I definitely think that wearing a t-shirt and shorts in Jordan is absolutely fine. It's definitely a more modest country, and when we were there we saw lots of that sort of thing. And if it makes you feel comfortable getting in either or both seas, which are both once-in-a-lifetime experiences, then for goodness sake wear them! Jordan is a wonderful country, with lovely warm people and delicious food (very little alcohol to speak of, but then maybe that's not the worst thing). I have heard much the same about Iran, but as an American totally understand why you would pull out of that trip.

On another note I've read your blog for years now and not sure I've ever commented, but I'm so glad your back. I appreciate your humor and fierce tenacity. I struggle myself with my weight, and my self image. I had success (42 pounds) with a program here in the States that is different than the plans you've been on, and if you're interested I can send you a link to the book (it's called State of Slim--you can google it) but I don't want to come across as some weirdo who is trying to sell you something in your comments section. I'm not, I promise! It's very low carb, low sugar and high protein, and there's a lot of it that's more about your mindset than your midsection, but it really helped me.

I hope you have a great holiday and enjoy all the great stuff that Jordan has to offer. We went in May of 2013 and really fell in love with the country and its people.

Peridot said...

Hello

Nice to 'meet' you and thank you for your kind words

Great intel on Jordan and this diet plan - thank you! I'm going to Amazon to see what I can find out now...

Hazel said...

Like Lana, I've read your blog for ages, and really enjoy the wry way you have with words - you have such a talent - so I was pleased to see your post this evening.

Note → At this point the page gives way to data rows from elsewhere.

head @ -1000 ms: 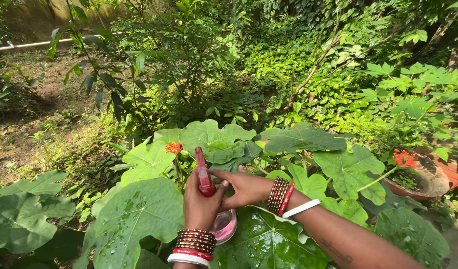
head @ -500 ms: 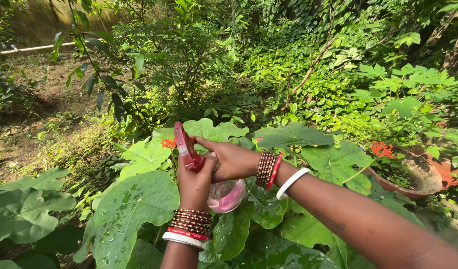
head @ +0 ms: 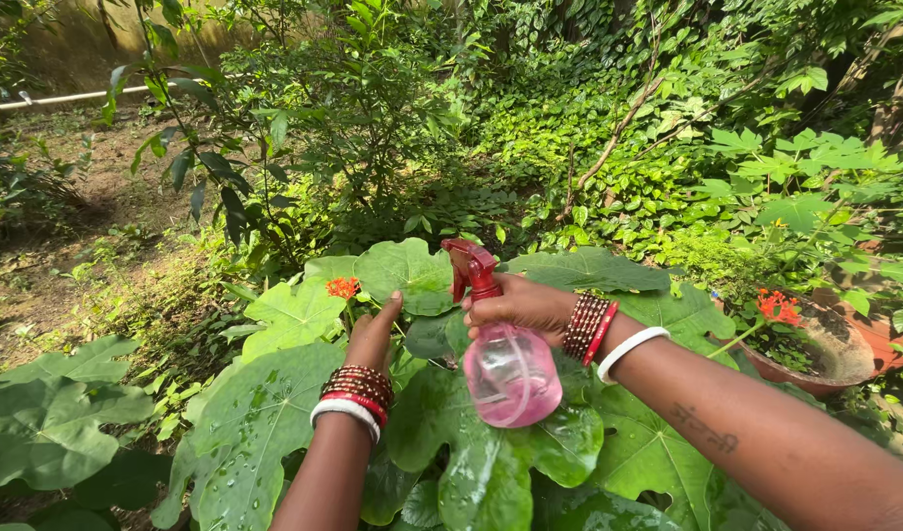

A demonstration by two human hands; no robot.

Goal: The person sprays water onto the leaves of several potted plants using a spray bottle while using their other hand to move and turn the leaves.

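Note:
My right hand (head: 515, 303) grips the neck of a clear pink spray bottle (head: 510, 374) with a red trigger head (head: 469, 264), held upright over large wet green leaves (head: 274, 413). My left hand (head: 375, 332) is off the bottle, fingers loosely extended, reaching toward a big leaf (head: 407, 270) beside a small orange flower cluster (head: 342, 287). Both wrists wear red, brown and white bangles.
A terracotta pot (head: 833, 346) with another orange flower (head: 778, 307) stands at the right. Dense shrubs and ground creepers fill the background. Bare soil (head: 38, 265) and a white pipe (head: 68, 96) lie at the left.
My left hand let go of the sprayer head and moved left toward the leaf. My right hand now holds the bottle alone, upright and further right.

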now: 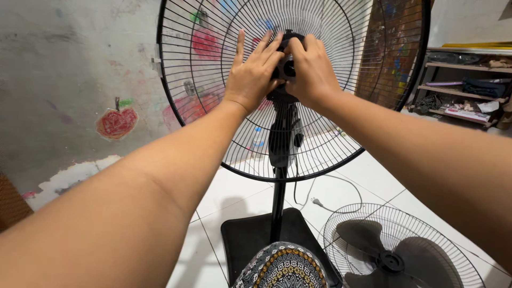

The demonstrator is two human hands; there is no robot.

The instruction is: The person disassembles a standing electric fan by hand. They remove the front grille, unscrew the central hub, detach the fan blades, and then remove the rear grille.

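Observation:
A black standing fan is in front of me, its rear wire guard [330,80] mounted and no blade or front guard on it. My left hand [253,72] lies flat against the guard with fingers spread, beside the black hub [288,68] at the centre. My right hand [312,66] is wrapped around that hub, fingers curled on it. The pole [278,202] runs down to a square black base [250,240].
On the white tiled floor at the lower right lies the front guard [341,234] with the dark fan blade [392,256] on it. A white cable and plug [317,201] trail behind the base. Shelves [464,85] stand at right. A patterned cloth [282,266] covers my knee.

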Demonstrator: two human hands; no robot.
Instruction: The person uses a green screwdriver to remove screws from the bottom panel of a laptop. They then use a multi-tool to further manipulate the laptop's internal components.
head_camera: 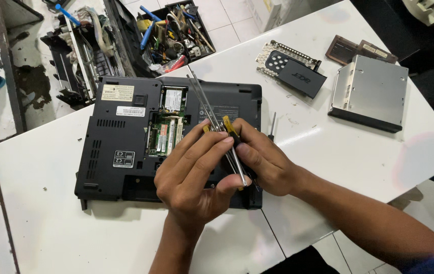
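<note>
White tabletop (328,147) carries an upturned black laptop (125,147) with its memory bay open. Both hands meet just above its near-right part: left hand (196,172) and right hand (262,162) together clasp two screwdrivers (216,122), shafts slanting up-left away over the bay.

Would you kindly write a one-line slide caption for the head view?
Both hands, left and right, grip long-shafted screwdrivers over an upturned black laptop with its memory bay open.

White table (49,213) with upturned laptop (120,147), optical drive (371,91), perhaps a drive caddy (293,68).
</note>
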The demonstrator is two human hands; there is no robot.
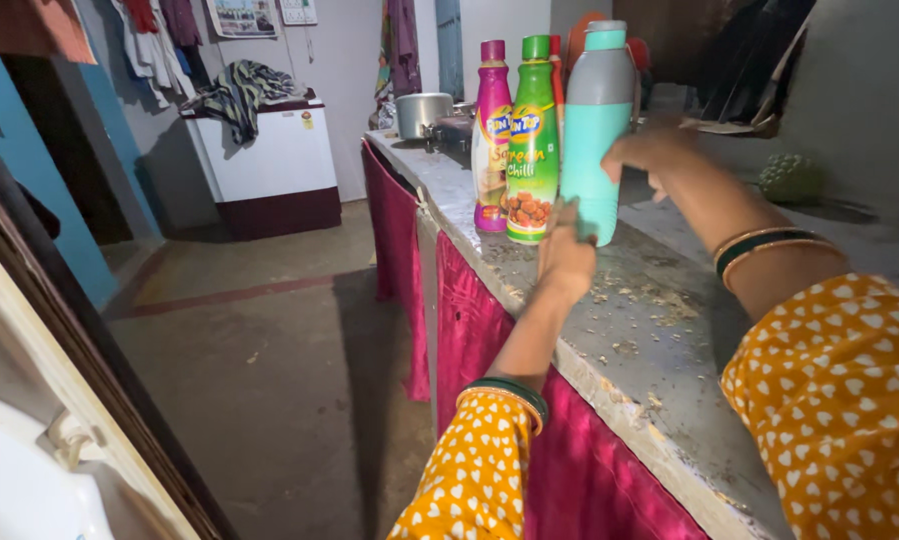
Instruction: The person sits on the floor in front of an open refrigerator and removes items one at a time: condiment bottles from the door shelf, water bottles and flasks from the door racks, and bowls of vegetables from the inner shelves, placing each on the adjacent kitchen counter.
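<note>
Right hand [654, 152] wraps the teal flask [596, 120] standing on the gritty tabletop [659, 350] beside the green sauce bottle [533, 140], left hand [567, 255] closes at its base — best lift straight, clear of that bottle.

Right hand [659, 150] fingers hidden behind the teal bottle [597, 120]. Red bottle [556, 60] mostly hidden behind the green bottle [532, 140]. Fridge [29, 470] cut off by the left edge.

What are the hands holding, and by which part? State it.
The right hand grips the teal-and-grey flask at mid-body; the left hand is at its base, where a firm grip cannot be told.
</note>
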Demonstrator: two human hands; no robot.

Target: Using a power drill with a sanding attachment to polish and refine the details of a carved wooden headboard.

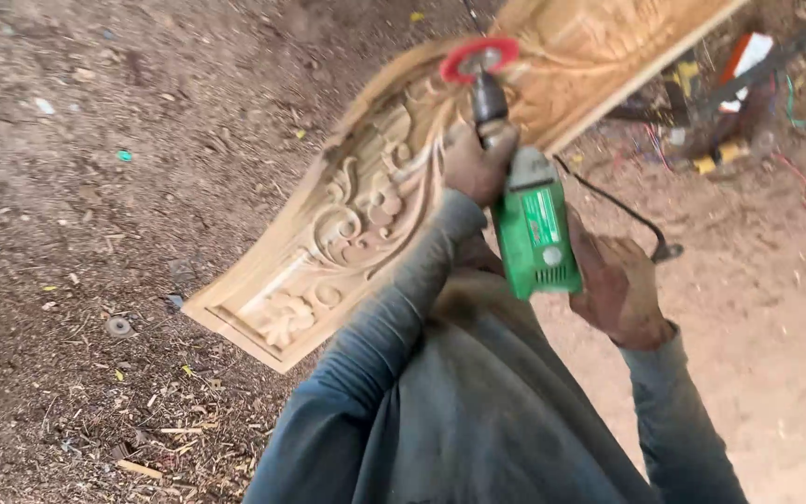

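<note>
A long carved wooden panel [356, 215] with leaf and scroll relief lies slanted across the dirt ground. I hold a green electric hand tool [534, 233] over it. Its red round sanding disc [478, 58] sits on the carving near the panel's upper part. My left hand [478, 163] grips the grey neck of the tool just behind the dark chuck. My right hand [619, 289] holds the rear of the green body. Both arms wear dusty grey-blue sleeves.
The ground [142, 140] is brown dirt strewn with wood chips and sawdust. A black power cord [622, 210] trails right from the tool. A heap of wires, a red and white item and scraps [739, 84] lies at upper right. A small metal disc [119, 326] lies at left.
</note>
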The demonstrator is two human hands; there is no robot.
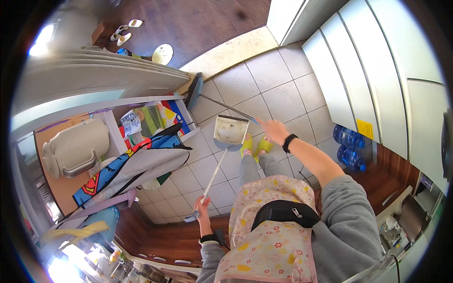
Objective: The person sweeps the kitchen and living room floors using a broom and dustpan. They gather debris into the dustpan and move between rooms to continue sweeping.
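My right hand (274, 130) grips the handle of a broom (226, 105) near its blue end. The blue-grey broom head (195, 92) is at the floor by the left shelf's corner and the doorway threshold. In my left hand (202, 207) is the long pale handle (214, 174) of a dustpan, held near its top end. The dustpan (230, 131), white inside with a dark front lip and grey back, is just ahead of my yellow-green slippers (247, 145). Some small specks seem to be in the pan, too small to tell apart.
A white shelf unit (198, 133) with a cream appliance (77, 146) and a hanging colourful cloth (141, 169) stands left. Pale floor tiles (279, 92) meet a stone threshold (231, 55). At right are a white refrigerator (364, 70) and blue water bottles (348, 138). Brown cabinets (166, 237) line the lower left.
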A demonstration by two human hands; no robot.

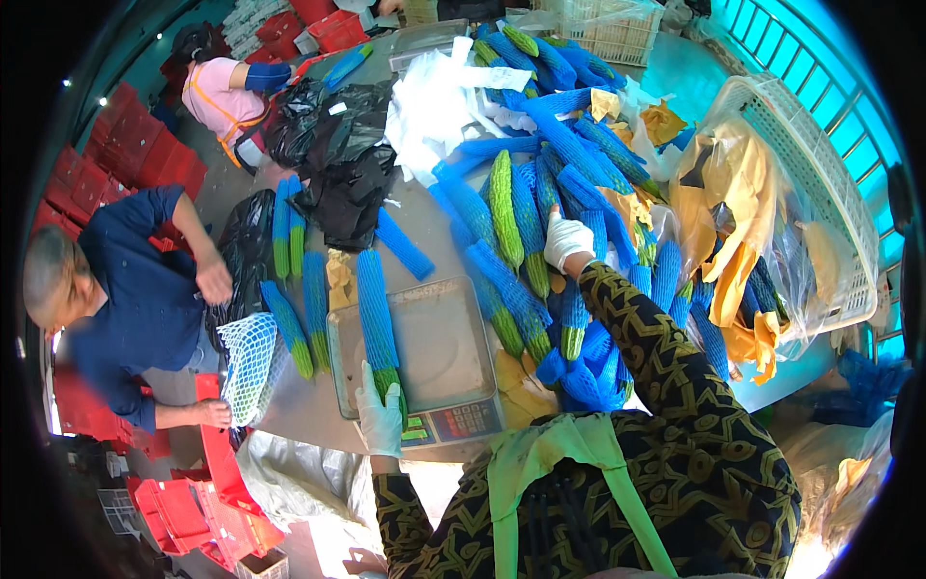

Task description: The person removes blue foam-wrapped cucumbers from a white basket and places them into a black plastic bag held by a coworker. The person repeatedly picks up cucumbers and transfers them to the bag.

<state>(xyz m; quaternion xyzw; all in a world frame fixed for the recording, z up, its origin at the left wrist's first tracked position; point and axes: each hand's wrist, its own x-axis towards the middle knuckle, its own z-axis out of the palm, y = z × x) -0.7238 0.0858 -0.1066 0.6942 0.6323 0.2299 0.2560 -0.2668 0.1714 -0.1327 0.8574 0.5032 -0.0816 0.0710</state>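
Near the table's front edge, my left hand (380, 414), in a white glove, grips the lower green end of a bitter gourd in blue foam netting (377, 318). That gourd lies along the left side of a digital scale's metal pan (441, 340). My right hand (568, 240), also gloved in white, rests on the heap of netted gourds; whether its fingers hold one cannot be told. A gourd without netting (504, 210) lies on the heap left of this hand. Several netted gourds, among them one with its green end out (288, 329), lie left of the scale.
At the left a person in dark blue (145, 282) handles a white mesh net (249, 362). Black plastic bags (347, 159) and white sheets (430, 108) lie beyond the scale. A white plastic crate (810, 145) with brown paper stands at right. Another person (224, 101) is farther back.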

The reason that I don't comment (often? Ever?) is that although there is lots that I can say, I suspect that the words I would use would not make your situation any easier - and also what business is it of mine to poke my nose into your life? I won't fib, I could shake you sometimes, but I do admire your tenacity too, and I am always rooting for you.

Peridot said...

Hi Hazel

Ha! Yes, I often want to shake me too! Thanks for the kind words about my writing and thanks too for rooting for me - it's much appreciated

Seren said...

Yay! How lovely to see you pop up in my feed, your updates have been much missed. I only really appreciate now how much of a bloody star you are to combine 5:2 with something else - the only way I get through the starve days at the moment is to bribe myself with whatever random foodstuff I happen to crave. It's great that your blood sugar is stable, though I wish that you were seeing some pay off on the scales too.

The clothes - ugh, I do the putting off buying thing too and I'm convinced that wandering round in the same old bought-from-eBay-not-quite-right stuff just perpetuates a negative mindset which then makes it harder to stick to a given plan. Maybe we should both give ourselves a break.

Sx

beth said...

Oh, I'm so SO glad to see you back here!

Re the clothes: I have to echo what S says... I think one of the best things I did for myself this past summer was, as much as this killed me, to buy a couple of nice things that fit well at the size I was at, however appalling I found the size on the tag and the idea of being that size for any amount of time to amortize the wear of said thing. I know this sounds like self help mumbo jumbo, but I feel like psychologically it wasn't doing me any favors to catch sight of myself in the mirror in not-quite-right clothes. (I know almost no clothes seem right when you don't feel like you're at the right size, but...) It just made everything so much harder. And the nice clothes are now too big...but have passed them on to a friend, who is enjoying them. (I would have eBayed, but one of my dresses was going to get her out of the bind of having to buy a new one.)